Précédée par de très violentes rafales de vent, la pluie et la grêles sont arrivées par le sud ouest pour remonter ensuite vers le nord- est. Bourrasques et averses ont ensuite suivi le cours de la Garonne pour aller enfin se calmer au pied des Pyrénées vers 20 heures.
Le nord est du département a été le plus touché. Vers 17 heures, c'est une véritable TORNADE qui s'est abattue sur la commune de Verfeil. Le vent très violent accompagné de trombes d'eau et de grêle s'est concentré sur un étroit couloir d'une dizaine de kilomètres de long pour un kilomètre de large en suivant le tracé de la nationale 112 entre Verfeil et Le Ramel.

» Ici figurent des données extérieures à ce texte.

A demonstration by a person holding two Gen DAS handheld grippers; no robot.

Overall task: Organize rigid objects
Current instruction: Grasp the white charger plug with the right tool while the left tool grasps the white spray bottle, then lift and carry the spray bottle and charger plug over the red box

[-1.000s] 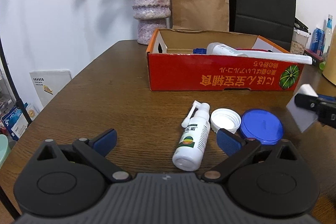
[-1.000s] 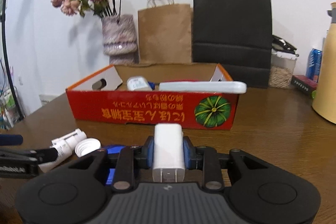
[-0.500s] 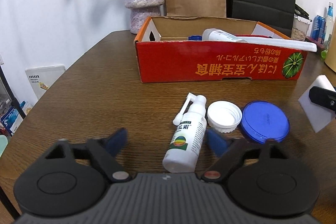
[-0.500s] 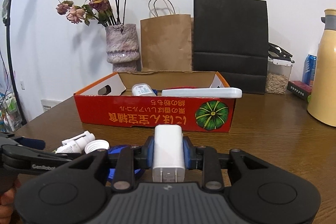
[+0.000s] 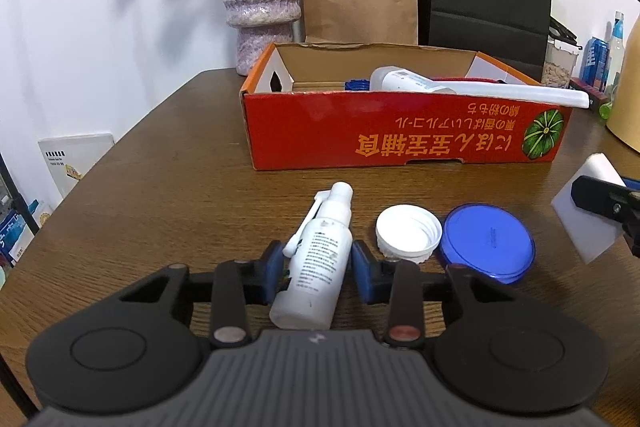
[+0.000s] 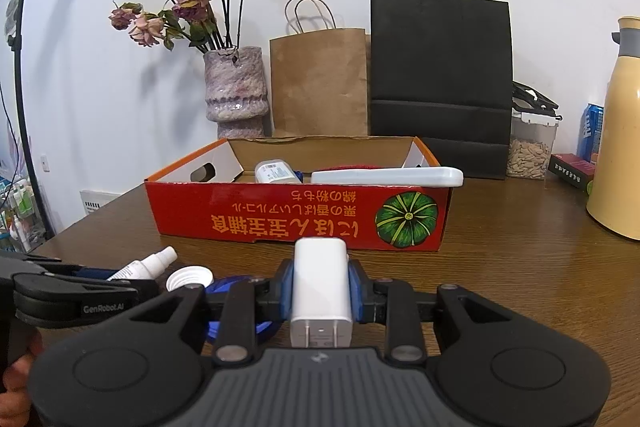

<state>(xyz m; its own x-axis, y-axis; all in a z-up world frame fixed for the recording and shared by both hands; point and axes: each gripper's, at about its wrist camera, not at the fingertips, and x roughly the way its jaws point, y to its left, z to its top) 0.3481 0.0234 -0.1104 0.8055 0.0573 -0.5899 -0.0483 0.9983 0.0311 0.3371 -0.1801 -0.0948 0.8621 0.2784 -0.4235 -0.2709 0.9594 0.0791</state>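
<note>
My left gripper (image 5: 318,269) has just closed its jaws on the white spray bottle (image 5: 316,261) lying on the table just before the red cardboard box (image 5: 400,137), so it looks ready to lift. My right gripper (image 6: 321,289) grips a white charger (image 6: 321,293). Beyond, the box holds a white bottle (image 5: 404,79) and a long white case (image 5: 520,91).

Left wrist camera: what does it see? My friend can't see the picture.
The left gripper is shut on a white spray bottle lying on a brown table. Beside it sit a white cap and a blue lid, with a red cardboard box behind.
</note>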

Sur les quatre kilomètres les plus exposés, une dizaine de gros platanes ont été jetés au sol. En fin de soirée, sept maisons dont la toiture avait été endommagée par des chutes de branches et d'arbres étaient recensées par les pompiers. En raison du nombre important de branchages cassés restés en suspens dans les arbres, la circulation n'avait pas encore rouverte sur la nationale 112, hier soir vers 22 heures.
LES TUILES VOLAIENT
A Verfeil, tous les témoins de cette TORNADE décrivaient hier soir, un phénomène météorologique extrêmement soudain. « C'est arrivé brutalement, ça a peut-être duré six ou sept minutes, mais le vent était d'une violence inouïe », raconte un habitant de Saint-Sernin-de- Rais, un Lieu-dit situé à quatre kilomètres de Verfeil, où le vent a arraché plusieurs platanes et le toit d'un hangar métallique.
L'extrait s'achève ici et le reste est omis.